E ancora: si parla di dare un reddito di cittadinanza a oltre sei milioni di persone, ma non c’e nulla, nella manovra, che dica, invece, come garantire ai giovani uno straccio di lavoro: facendo quindi passare il principio che sarà un sussidio di stato, e non una buona occupazione, lo strumento per vivere una esistenza dignitosa. Inutile aggiungere che non c’e’ una sola parola che ricordi, nemmeno da lontano, cose come scuola, istruzione, formazione, cultura: per carità, roba da radical chic. E non c’e’ nulla, naturalmente, su investimenti, infrastrutture: per carità, roba da vecchio capitalismo.

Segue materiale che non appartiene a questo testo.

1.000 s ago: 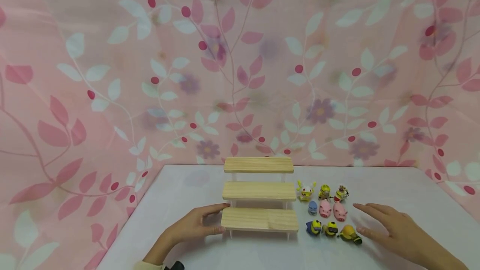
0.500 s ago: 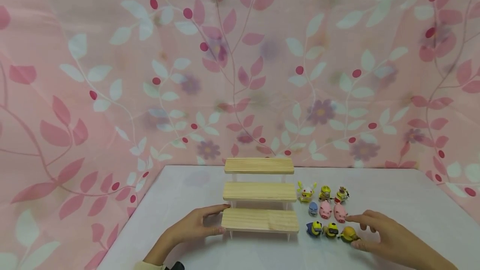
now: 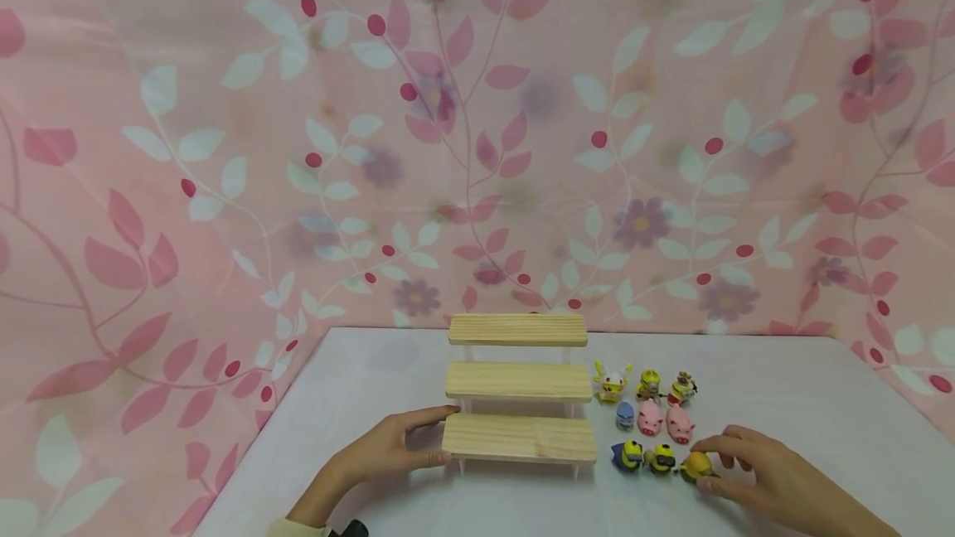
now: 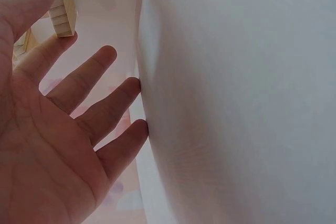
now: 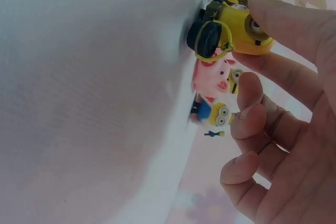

Quanto all’ opposizione, che dire. Il Pd, con voce flebile, ricorda che questa manovra scarica 100 miliardi di debito sulle nuove generazioni. I sindacati, altrettanto timidamente, fanno notare che mancano, appunto, investimenti e sviluppo. Timida anche la Confindustria, che dopo aver indicato per prima i pericoli del contratto di governo, e dopo aver ribadito giusto ieri, per bocca del presidente Boccia, l’augurio che questo governo ‘’non faccia danni’’, oggi, tutto sommato, sembra restare più che altro in finestra. La verità è che tutti hanno qualcosa che si potrebbe definire coda di paglia. Il Pd, perché sa bene che anche Renzi aveva dichiarato di voler sforare il deficit, addirittura al 2,9; i sindacati perché la battaglia sulle pensioni se la sono intestata (abbastanza ciecamente) da anni; la Confidustria perché certo non può sputare sullo sgravio fiscale che, in base alla manovra, spetterà alle imprese.
In sintesi, però, sembra piuttosto che tutti stiano, al momento, sospesi: come se nessuno creda realmente che questa manovra possa vedere la luce nei termini indicati ieri, sommariamente, dal Def. Non sarebbe la prima volta, anzi, sarebbe perfettamente nella cifra stilistica di questo governo: che tra il roboante dire e il concreto fare, si scopra poi all’improvviso che ci sta di mezzo il mare. E oggi possiamo solo dire ‘’speriamo, speriamo’’.